The law criminalizes domestic violence and rape, including rape of a spouse or intimate partner. Rape is illegal in Eswatini but widespread, and the law against it not consistently enforced. Amnesty International has stated that "rape is defined narrowly and marital rape is not criminalized in either statute or common law", adding that the Girls and Women's Protection Act of 1920 "specifically excludes marital rape from its range of offences". Rape is widely viewed by men as a minor offense and by woman as a shameful event that they prefer not to report. Some Swazi feminists felt that the view taken of women by many Swazi men was reflected in a December 2012 Times Sunday column by Qalakaliboli Dlamini, who argued therein that most women who are subjected to violence have brought it on themselves and that "when a woman is battered, she may have caused more internal damage to the male who will have caused her external harm".

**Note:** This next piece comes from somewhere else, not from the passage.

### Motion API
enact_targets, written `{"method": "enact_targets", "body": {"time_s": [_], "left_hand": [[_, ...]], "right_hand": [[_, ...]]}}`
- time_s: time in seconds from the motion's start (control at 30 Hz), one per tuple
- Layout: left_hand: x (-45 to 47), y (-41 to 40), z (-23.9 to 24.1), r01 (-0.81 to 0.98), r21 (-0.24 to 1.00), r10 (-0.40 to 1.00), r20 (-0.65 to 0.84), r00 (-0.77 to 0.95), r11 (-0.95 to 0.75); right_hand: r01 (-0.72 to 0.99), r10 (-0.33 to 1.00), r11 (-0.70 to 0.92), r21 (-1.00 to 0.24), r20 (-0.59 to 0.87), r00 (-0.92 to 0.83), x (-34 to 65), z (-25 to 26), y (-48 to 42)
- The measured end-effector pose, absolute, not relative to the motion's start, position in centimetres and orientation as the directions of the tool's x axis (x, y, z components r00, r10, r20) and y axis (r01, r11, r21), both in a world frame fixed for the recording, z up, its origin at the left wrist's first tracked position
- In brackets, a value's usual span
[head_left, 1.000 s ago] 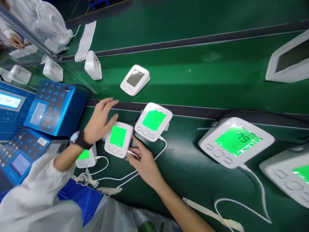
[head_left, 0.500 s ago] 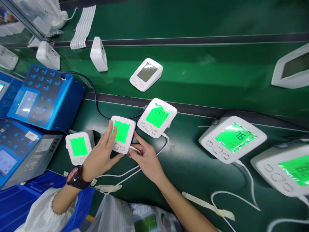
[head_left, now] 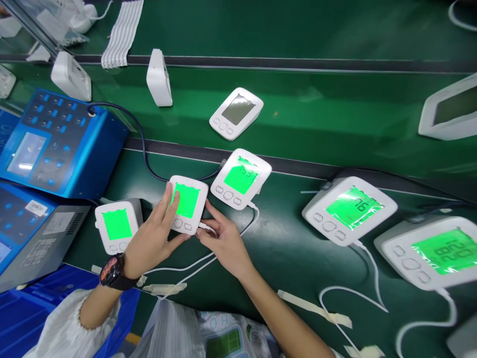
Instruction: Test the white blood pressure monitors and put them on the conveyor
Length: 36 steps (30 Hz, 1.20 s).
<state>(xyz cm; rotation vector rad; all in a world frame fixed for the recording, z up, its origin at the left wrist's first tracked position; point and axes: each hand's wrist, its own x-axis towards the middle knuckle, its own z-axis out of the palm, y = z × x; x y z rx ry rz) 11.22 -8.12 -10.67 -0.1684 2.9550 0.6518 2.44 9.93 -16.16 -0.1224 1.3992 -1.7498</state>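
Tester (head_left: 61,149): blue; far left
Side monitor (head_left: 118,226): lit green; by left wrist
Left hand (head_left: 152,243): fingers spread, thumb apart; touching mid monitor's (head_left: 189,201) screen, left edge
Mid monitor: between hands; lit green
Right hand (head_left: 227,243): fingers half-bent at its right corner, by cable (head_left: 207,228); grip can't tell
Next monitor (head_left: 241,179): lit; just right

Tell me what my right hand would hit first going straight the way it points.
Your right hand would likely meet the green-lit monitor between it and your left hand first, by its white plug; any gap there is unclear.
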Motion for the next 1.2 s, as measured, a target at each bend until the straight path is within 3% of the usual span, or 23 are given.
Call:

Domestic violence is common, but widely viewed as acceptable. While urban women report domestic violence with some frequency and are sometimes taken seriously by the Western-style courts, tribal courts in rural areas tend to have little sympathy for victims. The law includes protections against sexual harassment.

In 2010, the Swazi High Court ruled that a portion of the Deeds Registry Act under which women could not register property in their names was unconstitutional, and the Supreme Court supported the ruling, but no new legislation was enacted, and the act remained in effect. In June 2011, the government introduced a new Deeds Registry (Amendment) Bill in parliament in a belated effort to conform with the court decisions, but the bill had not yet become law by late September 2011.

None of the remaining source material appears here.